Thanks all for the suggestions. I've run a number of additional tests since my last post. After following the suggestions above and removing pretty much every part of the command and slowly adding it back, I found that everything went fine and I didn't get any images with lines, until the very last step when I added the "-limit memory 512mb" back into the command.
So no lines with:
Code: Select all
convert -limit map 512mb -limit thread 1 '1000.jpg' -scale '2000x2000' -flatten -quality 85 output/testImage1.jpg
But do get lines with:
Code: Select all
convert -limit map 512mb -limit memory 512mb -limit thread 1 '1000.jpg' -scale '2000x2000' -flatten -quality 85 output/testImage1.jpg
snibgo wrote:The posted example testimage121.jpg is 2000x2000 pixels, and has the line at y=1411. Is the line always in ths position?
No, the line is neither always in this position nor is it always this color. It may be near the top, near the bottom, or somewhere in the middle. It may be white, gray, or black. The only consistent thing is that it is always horizontal.
[quote=""fmw42"]Do you have plenty of space in your tmp directory? Where are your IM temp files going?[/quote]
Yes, the server has 23G of free space. I'm not certain where the IM temp files are going, I assume they are going to /tmp if it's even using tmp files at all. My understanding is that if the pixel cache has to go to the disk the process is 1,000 times slower. Right now it's moving along at a reasonable speed so I assume we're not using disk.
Another note, I don't think it's the OS. I spun up an Ubuntu 15.10 server (also in Amazon EC2) and installed the package managers version of ImageMagick: IM 6.8.9-9 and the 887th image has a line in it (using the second command from above). I guess I could update that to the newest version of IM to be sure we're getting apples to apples on that test but I was just trying to get a quick peak at what would happen on a different OS.

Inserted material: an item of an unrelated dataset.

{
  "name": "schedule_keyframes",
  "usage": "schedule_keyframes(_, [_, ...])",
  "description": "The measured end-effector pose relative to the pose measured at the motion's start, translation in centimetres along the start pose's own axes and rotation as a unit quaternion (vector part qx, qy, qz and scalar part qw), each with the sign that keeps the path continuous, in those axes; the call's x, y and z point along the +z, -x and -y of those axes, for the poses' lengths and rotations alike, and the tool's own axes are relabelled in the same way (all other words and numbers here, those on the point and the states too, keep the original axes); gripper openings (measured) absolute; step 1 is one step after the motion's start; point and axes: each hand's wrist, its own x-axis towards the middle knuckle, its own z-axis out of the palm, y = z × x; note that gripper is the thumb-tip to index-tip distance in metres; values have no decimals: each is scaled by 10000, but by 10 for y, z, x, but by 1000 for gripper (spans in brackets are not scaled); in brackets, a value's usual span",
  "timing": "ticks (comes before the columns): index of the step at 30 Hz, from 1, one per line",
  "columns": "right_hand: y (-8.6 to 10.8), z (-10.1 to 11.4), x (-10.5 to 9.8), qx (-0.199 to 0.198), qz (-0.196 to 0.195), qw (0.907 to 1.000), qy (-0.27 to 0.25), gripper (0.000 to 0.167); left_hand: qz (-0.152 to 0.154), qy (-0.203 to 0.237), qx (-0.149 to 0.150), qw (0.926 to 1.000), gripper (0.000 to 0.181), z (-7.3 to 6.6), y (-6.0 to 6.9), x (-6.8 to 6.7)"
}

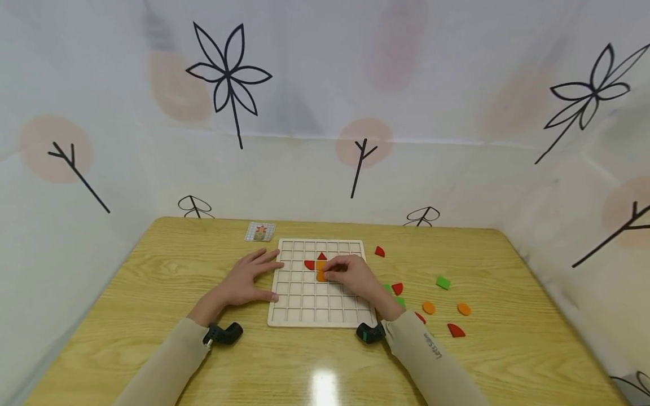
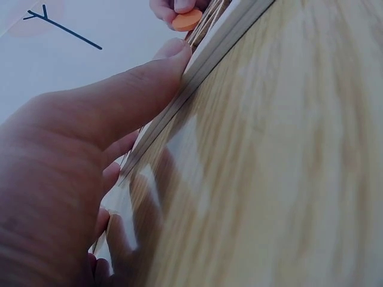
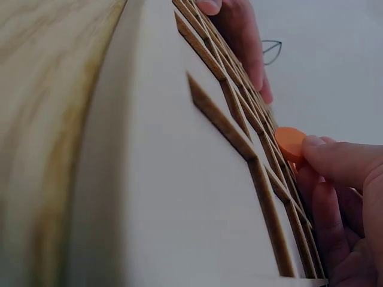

I recall that earlier we removed the -scale and the line problem also went away so it seems to me that we've triangulate the issue to using "-scale" with "-memory limit". All of these tests were performed in the amazon EC2 environment. I'd be slow to point a finger at the virtualization platform but I guess it is worth noting that is one variable that has not been tested. I'm currently running an enormous batch of images with the "successful" command to ensure that we really do have a no line command. If that succeeds I'll plan to run another batch of images with the memory limit in and -scale out. Hopefully with that triangulated we can figure out why memory limit with -scale causes the lines since omitting the memory limit isn't really going to be an option in our current environment.